Haley pleaded guilty to supplying a commercial quantity of cannabis but the court heard her involvement in the plot was limited to helping “partner of sorts” James Weston moving large boxes of the drug, repackaging it in vacuum-sealed packages and counting cash with a bank-style money counter.
Weston is yet to enter a plea to his alleged role as the Darwin connection, but the courts have separately heard he and alleged syndicate principal, Giuseppe Bruno Romeo, are likely to plead guilty in the new year.

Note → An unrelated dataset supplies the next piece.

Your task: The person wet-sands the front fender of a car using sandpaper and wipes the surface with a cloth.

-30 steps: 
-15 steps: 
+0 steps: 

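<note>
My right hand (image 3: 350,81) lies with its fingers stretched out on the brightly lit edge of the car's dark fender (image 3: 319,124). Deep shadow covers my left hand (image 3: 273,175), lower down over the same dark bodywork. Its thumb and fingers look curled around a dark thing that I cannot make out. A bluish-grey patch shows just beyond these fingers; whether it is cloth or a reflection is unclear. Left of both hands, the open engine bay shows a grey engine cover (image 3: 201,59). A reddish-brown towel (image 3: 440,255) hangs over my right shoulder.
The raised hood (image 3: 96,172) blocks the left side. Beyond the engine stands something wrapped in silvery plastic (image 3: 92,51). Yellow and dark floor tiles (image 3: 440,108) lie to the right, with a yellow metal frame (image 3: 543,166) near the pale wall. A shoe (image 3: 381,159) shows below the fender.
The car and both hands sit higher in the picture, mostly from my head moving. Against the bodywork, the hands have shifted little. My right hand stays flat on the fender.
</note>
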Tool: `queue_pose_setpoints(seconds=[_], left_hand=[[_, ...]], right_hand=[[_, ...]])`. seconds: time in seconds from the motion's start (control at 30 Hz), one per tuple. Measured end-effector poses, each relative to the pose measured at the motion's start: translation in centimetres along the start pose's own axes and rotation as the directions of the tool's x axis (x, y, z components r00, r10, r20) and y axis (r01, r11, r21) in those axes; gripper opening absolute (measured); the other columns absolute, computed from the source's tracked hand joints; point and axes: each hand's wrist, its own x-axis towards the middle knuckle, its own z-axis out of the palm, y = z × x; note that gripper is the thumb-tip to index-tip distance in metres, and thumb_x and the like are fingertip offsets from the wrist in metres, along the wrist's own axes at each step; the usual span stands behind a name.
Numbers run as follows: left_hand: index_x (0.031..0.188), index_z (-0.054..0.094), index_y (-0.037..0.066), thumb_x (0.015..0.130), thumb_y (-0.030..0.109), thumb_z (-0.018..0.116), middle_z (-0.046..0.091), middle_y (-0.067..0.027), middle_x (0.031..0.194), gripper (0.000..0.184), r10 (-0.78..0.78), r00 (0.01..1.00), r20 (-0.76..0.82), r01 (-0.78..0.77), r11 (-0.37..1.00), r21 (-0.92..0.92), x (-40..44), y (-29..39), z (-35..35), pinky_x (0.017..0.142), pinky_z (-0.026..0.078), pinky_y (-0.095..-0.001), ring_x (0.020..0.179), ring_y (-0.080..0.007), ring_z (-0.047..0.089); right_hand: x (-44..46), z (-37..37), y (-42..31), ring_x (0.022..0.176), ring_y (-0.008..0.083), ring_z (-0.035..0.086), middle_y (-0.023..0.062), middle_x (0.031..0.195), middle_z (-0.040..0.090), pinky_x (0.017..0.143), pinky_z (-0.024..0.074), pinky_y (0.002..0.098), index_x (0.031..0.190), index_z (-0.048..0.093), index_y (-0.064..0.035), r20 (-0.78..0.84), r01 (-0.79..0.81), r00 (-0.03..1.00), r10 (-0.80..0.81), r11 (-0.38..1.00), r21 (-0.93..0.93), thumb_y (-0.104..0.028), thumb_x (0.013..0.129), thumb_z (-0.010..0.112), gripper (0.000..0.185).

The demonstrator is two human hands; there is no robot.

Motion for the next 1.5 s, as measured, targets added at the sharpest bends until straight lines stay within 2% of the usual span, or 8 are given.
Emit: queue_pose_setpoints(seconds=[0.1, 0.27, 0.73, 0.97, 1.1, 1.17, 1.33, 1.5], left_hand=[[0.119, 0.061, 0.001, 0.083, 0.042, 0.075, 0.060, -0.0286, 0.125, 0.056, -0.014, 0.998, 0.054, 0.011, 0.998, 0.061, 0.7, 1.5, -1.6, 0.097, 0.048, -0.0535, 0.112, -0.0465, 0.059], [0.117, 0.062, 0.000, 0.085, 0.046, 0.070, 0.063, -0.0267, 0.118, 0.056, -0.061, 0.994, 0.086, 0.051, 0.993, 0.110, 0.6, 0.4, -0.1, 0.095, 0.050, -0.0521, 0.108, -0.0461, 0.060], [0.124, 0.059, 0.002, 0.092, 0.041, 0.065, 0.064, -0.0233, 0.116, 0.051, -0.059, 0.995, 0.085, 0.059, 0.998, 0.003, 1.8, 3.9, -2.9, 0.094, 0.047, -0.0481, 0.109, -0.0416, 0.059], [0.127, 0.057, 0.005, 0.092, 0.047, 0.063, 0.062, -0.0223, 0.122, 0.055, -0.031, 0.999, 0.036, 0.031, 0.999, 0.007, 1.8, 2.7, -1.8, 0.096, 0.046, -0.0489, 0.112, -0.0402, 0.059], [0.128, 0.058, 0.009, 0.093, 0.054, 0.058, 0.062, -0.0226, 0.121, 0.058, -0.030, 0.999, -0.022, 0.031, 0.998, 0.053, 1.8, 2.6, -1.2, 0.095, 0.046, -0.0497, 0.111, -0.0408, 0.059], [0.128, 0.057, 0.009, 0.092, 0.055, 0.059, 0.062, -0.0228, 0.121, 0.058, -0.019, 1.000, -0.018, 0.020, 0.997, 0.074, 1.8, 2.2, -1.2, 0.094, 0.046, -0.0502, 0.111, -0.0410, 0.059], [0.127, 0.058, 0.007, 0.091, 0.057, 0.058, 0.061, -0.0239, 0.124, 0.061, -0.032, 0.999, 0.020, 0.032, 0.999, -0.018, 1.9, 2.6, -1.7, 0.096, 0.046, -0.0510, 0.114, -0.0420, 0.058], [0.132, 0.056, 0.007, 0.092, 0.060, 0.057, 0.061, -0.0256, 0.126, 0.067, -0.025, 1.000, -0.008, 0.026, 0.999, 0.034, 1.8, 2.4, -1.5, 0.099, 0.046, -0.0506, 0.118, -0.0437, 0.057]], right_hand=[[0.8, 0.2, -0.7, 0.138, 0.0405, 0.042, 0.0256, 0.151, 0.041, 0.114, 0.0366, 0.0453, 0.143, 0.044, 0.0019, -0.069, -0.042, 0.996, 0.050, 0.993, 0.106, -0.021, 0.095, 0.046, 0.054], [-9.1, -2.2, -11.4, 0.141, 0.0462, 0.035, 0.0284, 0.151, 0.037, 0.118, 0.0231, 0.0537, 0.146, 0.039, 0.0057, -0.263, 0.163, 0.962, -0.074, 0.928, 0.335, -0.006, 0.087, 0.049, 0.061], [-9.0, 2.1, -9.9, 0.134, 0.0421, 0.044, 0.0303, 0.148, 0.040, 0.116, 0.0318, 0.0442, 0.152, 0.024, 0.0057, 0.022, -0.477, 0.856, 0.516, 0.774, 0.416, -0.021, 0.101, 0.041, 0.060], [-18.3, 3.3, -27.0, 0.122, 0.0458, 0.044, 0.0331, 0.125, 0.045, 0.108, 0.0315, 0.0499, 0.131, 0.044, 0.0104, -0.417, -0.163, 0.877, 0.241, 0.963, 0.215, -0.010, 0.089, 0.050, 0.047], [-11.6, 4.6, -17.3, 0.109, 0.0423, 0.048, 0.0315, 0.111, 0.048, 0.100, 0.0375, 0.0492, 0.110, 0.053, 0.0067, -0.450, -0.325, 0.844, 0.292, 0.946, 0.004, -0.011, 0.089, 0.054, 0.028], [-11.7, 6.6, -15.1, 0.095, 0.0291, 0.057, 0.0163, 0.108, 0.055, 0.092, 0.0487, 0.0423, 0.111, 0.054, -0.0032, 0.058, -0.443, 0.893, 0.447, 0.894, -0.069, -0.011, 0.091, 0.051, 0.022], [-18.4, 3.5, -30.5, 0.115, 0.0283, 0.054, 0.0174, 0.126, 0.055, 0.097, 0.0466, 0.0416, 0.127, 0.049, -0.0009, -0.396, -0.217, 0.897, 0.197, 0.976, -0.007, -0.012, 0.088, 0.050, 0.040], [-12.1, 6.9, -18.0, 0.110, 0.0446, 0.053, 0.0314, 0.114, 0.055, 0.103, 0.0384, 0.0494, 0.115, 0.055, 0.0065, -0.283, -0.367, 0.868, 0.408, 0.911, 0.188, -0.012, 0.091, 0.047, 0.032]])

Chief Justice Grant said he assumed Haley had been the subject of “violence of a domestic nature” at the hands of Weston, who had previously been “involved with an outlaw motorcycle gang”. Haley, who has a long history of mental health issues, was arrested during a police raid at the house she was sharing with Weston in Marrara, where police found 9kg of cannabis, $70,000 in cash, scales, a sales ledger and the money counter.
Police have previously said the group was one of the main suppliers of cannabis in Darwin.
Chief Justice Grant said Haley’s involvement in the syndicate was sustained, but that she was not instrumental to its operations.
He said Haley received no financial reward from the more than $1 million worth of the drug she helped Weston and the rest of the syndicate put onto the streets of Darwin.
Chief Justice Grant said sending Haley to jail would unnecessarily disrupt her mental health treatment in Adelaide. He said he concluded “although not without significant difficulty” that Haley met the “exceptional circumstances” test to avoid the mandatory minimum of 28 days actual jail time commercial cannabis supply charges typically carry.
Haley returned to Adelaide on Wednesday and the court heard she had no plans to come back to the Northern Territory.